RUN.EDGEのFL−UXの利用イメージ
「FL―UX」はタグの時刻や書き込みなどの付加情報をもつ。元の映像そのものは球団などのサーバーにあり、付加情報を重ねて流すだけだ。映像へのアクセスを権利者が管理できる。競技団体はマイナーな間はSNSなどで広く拡散されることを望み、メジャーになると版権をさかのぼれるだけ管理したいという矛盾したニーズがあった。

■無料アプリ、部活動を支援
NTTドコモは、より手軽な動画編集共有アプリ「MARKERS」を1月にリリースした。試合や練習などを複数のスマホで撮り、ダイジェストを制作できる。学生の部活動などでの利用を想定するため、編集機能はカメラの切り替えとタグ付けに絞り込んだ。タグの種類ごとに前後の動画を抜き出してダイジェストを作る。時刻同期は動画の撮影開始時刻で合わせる。

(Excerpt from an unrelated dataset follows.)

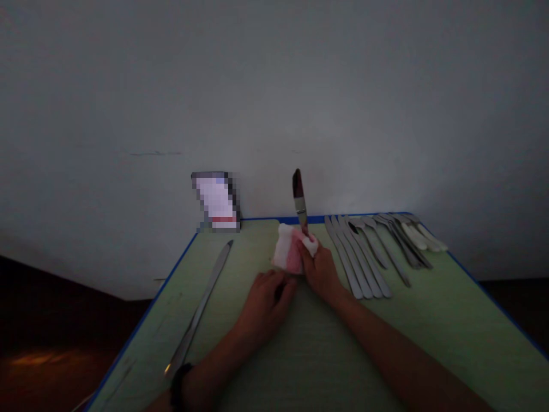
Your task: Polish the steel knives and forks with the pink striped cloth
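My right hand (316,268) is closed around a folded pink and white cloth (288,249) at the middle of the table. A brush (299,197) with dark bristles and a pale metal band rises upright out of the cloth, its lower handle hidden by cloth and fingers. Just below the cloth, my left hand (270,294) has its fingers curled near the cloth's bottom edge; what they hold, if anything, is hidden. A long metal table knife (210,286) lies slantwise on the left, its handle end near my left wrist.
Several table knives (358,260) lie in a row right of my right hand. Beyond them are spoons (388,252), other dark cutlery (405,246) and white-handled pieces (422,237). A phone (217,200) leans on the wall (364,114) behind the blue-edged green table (334,355).
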### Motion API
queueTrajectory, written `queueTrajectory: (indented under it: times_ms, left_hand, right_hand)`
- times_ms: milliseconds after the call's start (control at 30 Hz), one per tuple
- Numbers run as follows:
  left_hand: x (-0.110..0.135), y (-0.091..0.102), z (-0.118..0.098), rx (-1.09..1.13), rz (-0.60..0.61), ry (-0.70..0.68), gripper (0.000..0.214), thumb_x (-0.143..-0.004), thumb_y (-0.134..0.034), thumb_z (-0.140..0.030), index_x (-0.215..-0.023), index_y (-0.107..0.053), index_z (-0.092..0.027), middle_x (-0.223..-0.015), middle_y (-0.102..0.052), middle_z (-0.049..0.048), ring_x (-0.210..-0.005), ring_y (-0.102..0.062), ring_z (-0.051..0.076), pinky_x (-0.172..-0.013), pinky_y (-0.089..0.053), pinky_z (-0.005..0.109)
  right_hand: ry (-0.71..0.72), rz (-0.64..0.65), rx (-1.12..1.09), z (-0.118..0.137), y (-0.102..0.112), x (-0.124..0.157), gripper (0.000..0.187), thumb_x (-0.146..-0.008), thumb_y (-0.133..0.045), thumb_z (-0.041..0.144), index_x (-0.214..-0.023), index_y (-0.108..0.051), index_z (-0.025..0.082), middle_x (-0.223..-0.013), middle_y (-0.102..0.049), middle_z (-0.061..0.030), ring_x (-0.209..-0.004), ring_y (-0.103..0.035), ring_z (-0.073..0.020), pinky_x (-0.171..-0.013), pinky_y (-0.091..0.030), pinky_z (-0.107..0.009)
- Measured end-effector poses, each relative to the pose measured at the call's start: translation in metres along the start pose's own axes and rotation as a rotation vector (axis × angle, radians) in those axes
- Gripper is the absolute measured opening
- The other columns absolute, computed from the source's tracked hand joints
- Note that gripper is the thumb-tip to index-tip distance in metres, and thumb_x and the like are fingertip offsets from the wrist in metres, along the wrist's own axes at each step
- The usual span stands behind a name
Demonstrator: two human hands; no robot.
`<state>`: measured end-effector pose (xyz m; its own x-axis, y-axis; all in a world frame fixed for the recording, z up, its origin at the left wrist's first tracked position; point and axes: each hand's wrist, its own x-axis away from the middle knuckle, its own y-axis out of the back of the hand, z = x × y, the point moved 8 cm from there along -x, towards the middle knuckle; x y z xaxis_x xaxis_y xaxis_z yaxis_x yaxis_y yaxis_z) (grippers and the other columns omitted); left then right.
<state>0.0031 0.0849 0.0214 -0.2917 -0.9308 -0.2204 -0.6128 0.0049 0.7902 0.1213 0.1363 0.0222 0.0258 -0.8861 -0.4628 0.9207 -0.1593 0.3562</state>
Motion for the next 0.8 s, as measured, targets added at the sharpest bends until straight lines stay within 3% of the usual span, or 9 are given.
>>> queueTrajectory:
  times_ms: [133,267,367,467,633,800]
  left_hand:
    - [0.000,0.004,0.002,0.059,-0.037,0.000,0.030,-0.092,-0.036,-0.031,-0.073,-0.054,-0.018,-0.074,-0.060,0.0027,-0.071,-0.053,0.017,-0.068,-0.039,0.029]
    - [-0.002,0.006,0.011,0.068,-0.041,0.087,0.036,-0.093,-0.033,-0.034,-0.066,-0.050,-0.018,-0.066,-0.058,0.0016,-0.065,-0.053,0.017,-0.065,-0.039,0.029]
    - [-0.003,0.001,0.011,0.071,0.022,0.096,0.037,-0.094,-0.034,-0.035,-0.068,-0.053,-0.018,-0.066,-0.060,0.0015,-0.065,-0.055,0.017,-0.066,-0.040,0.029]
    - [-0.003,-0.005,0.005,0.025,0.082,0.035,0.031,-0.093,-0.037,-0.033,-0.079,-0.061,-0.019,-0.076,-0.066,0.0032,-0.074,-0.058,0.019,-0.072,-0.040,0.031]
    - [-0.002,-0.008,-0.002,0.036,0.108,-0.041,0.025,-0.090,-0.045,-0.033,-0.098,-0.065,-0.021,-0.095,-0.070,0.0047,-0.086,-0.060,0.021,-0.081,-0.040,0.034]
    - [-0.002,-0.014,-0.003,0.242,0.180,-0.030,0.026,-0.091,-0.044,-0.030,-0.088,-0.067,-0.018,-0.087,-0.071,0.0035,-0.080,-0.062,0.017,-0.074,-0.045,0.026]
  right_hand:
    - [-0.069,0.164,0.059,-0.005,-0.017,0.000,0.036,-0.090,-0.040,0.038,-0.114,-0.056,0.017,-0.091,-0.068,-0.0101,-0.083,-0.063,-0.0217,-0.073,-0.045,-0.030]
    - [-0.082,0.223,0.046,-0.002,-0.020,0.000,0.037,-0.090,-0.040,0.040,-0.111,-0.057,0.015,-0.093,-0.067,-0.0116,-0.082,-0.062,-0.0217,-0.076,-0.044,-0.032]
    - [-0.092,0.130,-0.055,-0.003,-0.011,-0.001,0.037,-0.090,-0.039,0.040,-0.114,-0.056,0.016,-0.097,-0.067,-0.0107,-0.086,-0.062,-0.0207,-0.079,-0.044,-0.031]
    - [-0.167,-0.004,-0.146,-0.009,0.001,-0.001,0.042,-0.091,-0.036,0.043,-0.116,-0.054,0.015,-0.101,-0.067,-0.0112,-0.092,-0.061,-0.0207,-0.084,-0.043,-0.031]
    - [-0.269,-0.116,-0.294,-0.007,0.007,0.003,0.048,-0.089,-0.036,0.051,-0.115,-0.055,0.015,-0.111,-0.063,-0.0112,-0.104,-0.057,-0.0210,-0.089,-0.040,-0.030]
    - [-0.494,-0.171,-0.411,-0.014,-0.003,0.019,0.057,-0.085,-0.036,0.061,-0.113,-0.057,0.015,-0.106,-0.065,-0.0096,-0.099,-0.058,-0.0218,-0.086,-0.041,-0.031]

例えば、試合相手の要注意選手のタグを付けすると、要注意選手のプレーを振り返るダイジェストが作れる。弱点やくせを探す用途では十分だ。ダンスでは動きがそろっているか何度も確認する。タグで頭出しができると便利だ。都内の私大女子バレー部では練習の振り返り、ラグビー部ではOB向けに試合のダイジェストを制作し、身内に配信している。川上太郎企画開発担当課長は「カメラに比べズーム機能は劣るがスマホで十分な用途は多い。まずは無料でアプリを提供し、機能や容量などの課金方法を探っていく」と説明する。グループ内でのライブ配信も可能だ。

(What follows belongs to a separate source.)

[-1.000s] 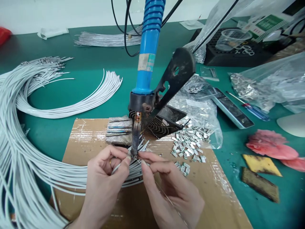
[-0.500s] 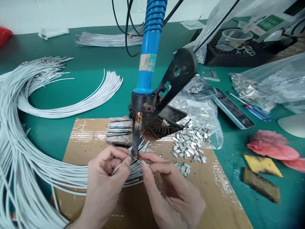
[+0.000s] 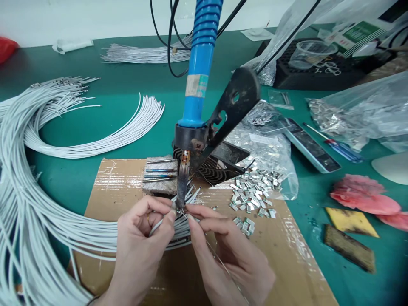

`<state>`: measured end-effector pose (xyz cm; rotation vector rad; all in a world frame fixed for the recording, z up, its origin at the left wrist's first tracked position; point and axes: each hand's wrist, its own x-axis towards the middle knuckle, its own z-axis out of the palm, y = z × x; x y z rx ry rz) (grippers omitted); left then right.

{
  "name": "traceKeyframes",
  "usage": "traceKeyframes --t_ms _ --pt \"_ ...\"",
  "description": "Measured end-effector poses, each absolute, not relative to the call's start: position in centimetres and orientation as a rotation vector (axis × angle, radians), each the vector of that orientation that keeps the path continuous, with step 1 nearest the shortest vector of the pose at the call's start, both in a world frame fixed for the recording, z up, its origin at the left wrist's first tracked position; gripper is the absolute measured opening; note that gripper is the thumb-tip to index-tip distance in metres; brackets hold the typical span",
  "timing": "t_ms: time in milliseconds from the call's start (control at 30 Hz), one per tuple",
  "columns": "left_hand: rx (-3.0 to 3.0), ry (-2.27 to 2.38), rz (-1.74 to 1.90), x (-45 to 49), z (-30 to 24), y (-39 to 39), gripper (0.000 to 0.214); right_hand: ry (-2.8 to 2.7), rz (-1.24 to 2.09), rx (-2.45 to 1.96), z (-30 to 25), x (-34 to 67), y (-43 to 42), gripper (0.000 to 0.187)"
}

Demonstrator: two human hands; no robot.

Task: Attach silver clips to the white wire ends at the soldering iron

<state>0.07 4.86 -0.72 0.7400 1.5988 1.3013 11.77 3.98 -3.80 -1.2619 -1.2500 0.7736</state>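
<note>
A blue-handled soldering iron (image 3: pixel 197 63) hangs in a black bracket (image 3: pixel 234 100), its dark tip pointing down between my hands. My left hand (image 3: pixel 145 238) pinches a white cable (image 3: pixel 155 226) with its end close under the tip. Thin solder wire (image 3: pixel 226 270) runs through my right hand (image 3: pixel 228 250), whose thumb and forefinger close on it near the tip. What exactly meets at the tip is too small to make out. Behind and beneath my fingers a bundle of white cables (image 3: pixel 92 238) lies on the cardboard (image 3: pixel 274 255).
Small metal pieces (image 3: pixel 251 191) lie right of the iron, beside a plastic bag (image 3: pixel 287 170). A block with metal rods (image 3: pixel 159 187) and a small black fan (image 3: pixel 223 163) stand behind my hands. Farther right are a phone (image 3: pixel 312 144), a screwdriver (image 3: pixel 342 148) and sponges (image 3: pixel 350 246).
Almost nothing differs. Both hands keep their place at the iron's tip, and the view has shifted very slightly.
</note>
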Motion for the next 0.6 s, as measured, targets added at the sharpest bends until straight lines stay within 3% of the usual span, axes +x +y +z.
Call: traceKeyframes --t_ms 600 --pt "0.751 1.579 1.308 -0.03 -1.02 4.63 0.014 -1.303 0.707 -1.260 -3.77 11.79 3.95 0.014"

編集や配信の規模に応じて、安価に撮影配信する仕組みが整いつつある。AIカメラが設置されれば、映像そのものは動画配信やスポーツ分析など広く応用できる。スマホだけでの編集配信も可能になっている。競技団体や選手がうまく使いこなせば、五輪のレガシーは何倍にもなる。

引用:動画配信で開拓、マイナー・アマチュア競技に千載一遇の好機

気軽に映像を利用する事ができれば、特に部活動において指導者の質を問わずに競技力の改善・向上が期待されます。また、新たな広告媒体となりえるかという点においても注目です。